* _Task requirements_: Output exactly the lines from the one with "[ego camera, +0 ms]" to the close of the records below, first and last included.

* _Records shown_:
[Start of Attachment]

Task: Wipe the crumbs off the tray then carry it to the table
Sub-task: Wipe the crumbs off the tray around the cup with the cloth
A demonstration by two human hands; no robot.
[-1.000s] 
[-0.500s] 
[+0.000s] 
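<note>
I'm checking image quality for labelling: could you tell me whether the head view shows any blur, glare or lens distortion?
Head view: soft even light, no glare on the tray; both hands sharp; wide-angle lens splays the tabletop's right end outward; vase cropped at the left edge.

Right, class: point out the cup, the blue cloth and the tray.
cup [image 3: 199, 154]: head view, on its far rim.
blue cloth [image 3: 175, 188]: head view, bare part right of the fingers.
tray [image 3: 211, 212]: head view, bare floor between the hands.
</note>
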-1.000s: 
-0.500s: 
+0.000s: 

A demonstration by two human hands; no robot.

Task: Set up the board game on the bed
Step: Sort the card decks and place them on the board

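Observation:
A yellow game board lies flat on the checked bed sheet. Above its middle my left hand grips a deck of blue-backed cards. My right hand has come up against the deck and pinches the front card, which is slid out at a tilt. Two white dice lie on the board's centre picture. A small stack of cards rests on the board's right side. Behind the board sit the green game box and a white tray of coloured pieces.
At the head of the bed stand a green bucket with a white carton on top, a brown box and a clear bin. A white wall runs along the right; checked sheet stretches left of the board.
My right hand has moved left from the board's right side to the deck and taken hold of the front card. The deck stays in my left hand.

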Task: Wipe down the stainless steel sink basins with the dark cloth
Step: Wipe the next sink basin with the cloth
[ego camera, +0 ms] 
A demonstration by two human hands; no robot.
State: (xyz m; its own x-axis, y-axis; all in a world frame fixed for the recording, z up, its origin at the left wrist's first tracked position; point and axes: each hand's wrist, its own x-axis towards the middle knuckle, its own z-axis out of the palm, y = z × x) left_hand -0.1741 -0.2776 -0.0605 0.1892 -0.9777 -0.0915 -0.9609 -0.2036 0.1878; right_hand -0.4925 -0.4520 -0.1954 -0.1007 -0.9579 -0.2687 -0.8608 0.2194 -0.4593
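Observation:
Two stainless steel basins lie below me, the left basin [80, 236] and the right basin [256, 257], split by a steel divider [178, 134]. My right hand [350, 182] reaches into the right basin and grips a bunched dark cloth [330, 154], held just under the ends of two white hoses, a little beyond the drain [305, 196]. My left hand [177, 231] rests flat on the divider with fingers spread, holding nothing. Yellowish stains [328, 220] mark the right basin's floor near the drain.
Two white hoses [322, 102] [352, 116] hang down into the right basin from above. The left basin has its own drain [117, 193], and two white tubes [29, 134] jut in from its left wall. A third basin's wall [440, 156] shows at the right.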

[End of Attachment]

* _Response to this task_:
[ego camera, +0 ms] 
A demonstration by two human hands; no robot.
State: (xyz m; its own x-axis, y-axis; all in a world frame fixed for the recording, z up, its origin at the left wrist's first tracked position; point and axes: each hand's wrist, its own x-axis towards the middle knuckle, its own z-axis out of the palm, y = z × x) left_hand -0.1741 -0.2776 -0.0605 0.1892 -0.9777 -0.0915 -0.9609 -0.2036 0.1878; right_hand -0.4925 -0.4520 -0.1954 -0.1007 -0.9579 -0.2687 -0.8608 0.2194 -0.4593
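Observation:
Two stainless steel basins lie below me, the left basin [80, 236] and the right basin [256, 257], split by a steel divider [178, 134]. My right hand [350, 182] reaches into the right basin and grips a bunched dark cloth [330, 154], held just under the ends of two white hoses, a little beyond the drain [305, 196]. My left hand [177, 231] rests flat on the divider with fingers spread, holding nothing. Yellowish stains [328, 220] mark the right basin's floor near the drain.
Two white hoses [322, 102] [352, 116] hang down into the right basin from above. The left basin has its own drain [117, 193], and two white tubes [29, 134] jut in from its left wall. A third basin's wall [440, 156] shows at the right.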

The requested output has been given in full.